AIM OF THE TASK: Copy out lines with the word "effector" from the material that follows.

DATA:

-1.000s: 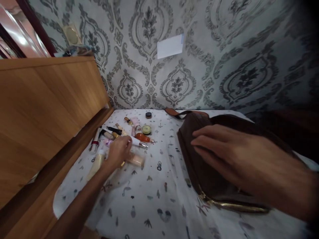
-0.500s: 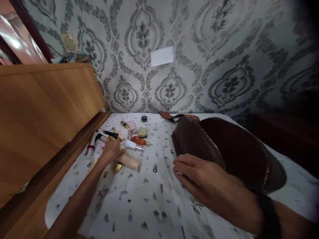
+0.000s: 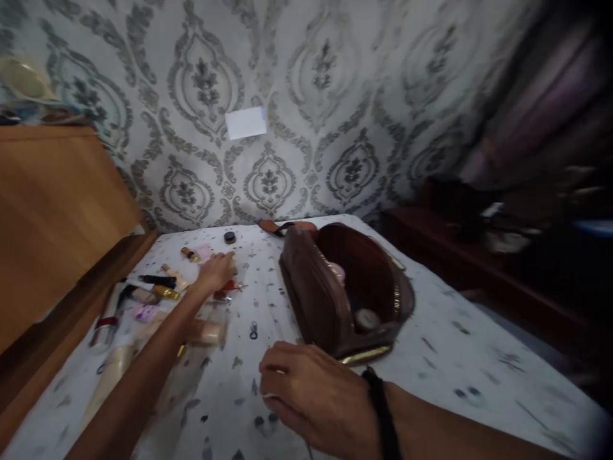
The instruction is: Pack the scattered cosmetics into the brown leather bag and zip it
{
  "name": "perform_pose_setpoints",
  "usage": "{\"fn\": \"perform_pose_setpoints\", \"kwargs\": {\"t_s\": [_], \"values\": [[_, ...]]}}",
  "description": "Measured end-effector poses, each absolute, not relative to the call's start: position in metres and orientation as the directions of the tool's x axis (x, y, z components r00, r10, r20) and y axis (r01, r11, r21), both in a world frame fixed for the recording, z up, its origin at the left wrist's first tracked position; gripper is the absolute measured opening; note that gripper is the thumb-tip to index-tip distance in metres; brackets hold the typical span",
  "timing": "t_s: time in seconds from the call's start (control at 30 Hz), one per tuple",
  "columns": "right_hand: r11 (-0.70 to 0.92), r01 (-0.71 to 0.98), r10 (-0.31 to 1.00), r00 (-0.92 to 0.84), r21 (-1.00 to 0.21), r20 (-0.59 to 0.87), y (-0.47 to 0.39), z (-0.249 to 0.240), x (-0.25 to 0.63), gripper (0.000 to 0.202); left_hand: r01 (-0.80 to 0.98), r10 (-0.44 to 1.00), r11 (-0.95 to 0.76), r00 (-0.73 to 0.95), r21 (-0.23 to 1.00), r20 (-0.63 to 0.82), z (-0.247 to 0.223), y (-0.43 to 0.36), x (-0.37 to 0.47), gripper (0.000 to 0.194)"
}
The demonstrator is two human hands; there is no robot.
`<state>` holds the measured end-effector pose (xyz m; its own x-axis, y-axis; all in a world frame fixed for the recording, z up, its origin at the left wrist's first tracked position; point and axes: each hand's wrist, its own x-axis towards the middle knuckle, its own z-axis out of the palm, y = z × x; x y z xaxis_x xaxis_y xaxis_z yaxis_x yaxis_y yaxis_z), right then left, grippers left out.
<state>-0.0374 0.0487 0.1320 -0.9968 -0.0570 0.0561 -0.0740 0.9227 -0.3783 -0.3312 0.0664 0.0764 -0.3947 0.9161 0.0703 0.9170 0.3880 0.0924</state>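
Observation:
My left hand (image 3: 218, 271) reaches among the cosmetics, its fingers bent down over a small jar with a yellow-green lid (image 3: 232, 262) that is mostly covered. Just below those fingers an orange bottle (image 3: 228, 289) lies partly hidden. My right hand (image 3: 311, 391), with a black band at the wrist, hovers over the sheet in front of the bag. Its fingers are loosely bent with gaps between them, and nothing shows in them. The brown bag (image 3: 311, 294) stands unzipped, with a round pale item (image 3: 368, 319) and a pink one (image 3: 338, 272) inside.
A small dark jar (image 3: 230, 237) sits toward the wall. Around my left forearm lie a beige tube (image 3: 205, 331), a black tube (image 3: 158, 280) and a silver-and-red container (image 3: 104, 329). A wooden cabinet (image 3: 57, 217) borders the left side.
The view has turned right, showing more of the bag's inside. My left hand has shifted from the tubes to the yellow-green jar. My right hand is now in front of the bag.

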Motion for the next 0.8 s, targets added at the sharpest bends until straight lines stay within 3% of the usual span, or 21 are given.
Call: {"fn": "perform_pose_setpoints", "kwargs": {"t_s": [0.2,0.27,0.33,0.4,0.43,0.57,0.67,0.8], "values": [[0.901,-0.027,0.001,-0.998,-0.433,0.065,0.06,0.132,-0.02,0.016,0.91,0.912,0.394,-0.404,0.128,0.067,0.074,0.069,-0.337,0.041],[0.851,0.02,0.092,-0.989,-0.524,0.112,0.062,0.126,-0.016,0.021,0.875,0.884,0.364,-0.433,0.32,0.177,0.077,0.063,-0.333,0.042],[0.766,0.058,0.216,-0.961,-0.641,0.172,0.063,0.12,-0.014,0.038,0.746,0.849,0.248,-0.474,0.618,0.232,0.084,0.053,-0.32,0.046],[0.659,0.071,0.335,-0.919,-0.749,0.208,0.064,0.117,-0.014,0.056,0.451,0.866,0.1,-0.478,0.887,0.146,0.093,0.038,-0.297,0.054],[0.603,0.068,0.383,-0.899,-0.795,0.213,0.064,0.117,-0.014,0.063,0.293,0.871,0.054,-0.482,0.955,0.099,0.098,0.029,-0.283,0.058],[0.437,-0.012,0.463,-0.854,-0.9,0.236,0.066,0.124,-0.014,0.079,-0.06,0.871,-0.057,-0.49,0.997,0.02,0.108,-0.001,-0.229,0.058],[0.447,-0.069,0.458,-0.839,-0.892,0.294,0.067,0.133,-0.012,0.067,-0.193,0.884,-0.091,-0.468,0.977,-0.01,0.106,-0.009,-0.206,0.055],[0.538,0.008,0.477,-0.827,-0.843,0.297,0.072,0.147,-0.004,0.055,-0.265,0.892,-0.099,-0.451,0.959,-0.032,0.1,-0.007,-0.191,0.049]]}}
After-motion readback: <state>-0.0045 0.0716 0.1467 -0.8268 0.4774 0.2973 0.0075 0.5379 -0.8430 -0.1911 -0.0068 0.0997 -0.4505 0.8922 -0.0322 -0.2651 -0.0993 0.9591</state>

ANSWER TO THE PROBLEM:
  "description": "Measured end-effector poses, each absolute, not relative to the call's start: position in metres and orientation as the directions of the tool's x axis (x, y, z components r00, r10, r20) and y axis (r01, r11, r21), both in a world frame fixed for the recording, z up, its origin at the left wrist's first tracked position; gripper is the absolute measured opening; note that gripper is the thumb-tip to index-tip distance in metres; brackets hold the typical span",
`<state>` holds the measured end-effector pose (xyz m; its own x-axis, y-axis; all in a world frame fixed for the recording, z up, its origin at the left wrist's first tracked position; point and axes: each hand's wrist, its own x-axis towards the middle knuckle, its own z-axis out of the palm, y = z × x; x y z xaxis_x xaxis_y xaxis_z yaxis_x yaxis_y yaxis_z), right then left, grippers left out.

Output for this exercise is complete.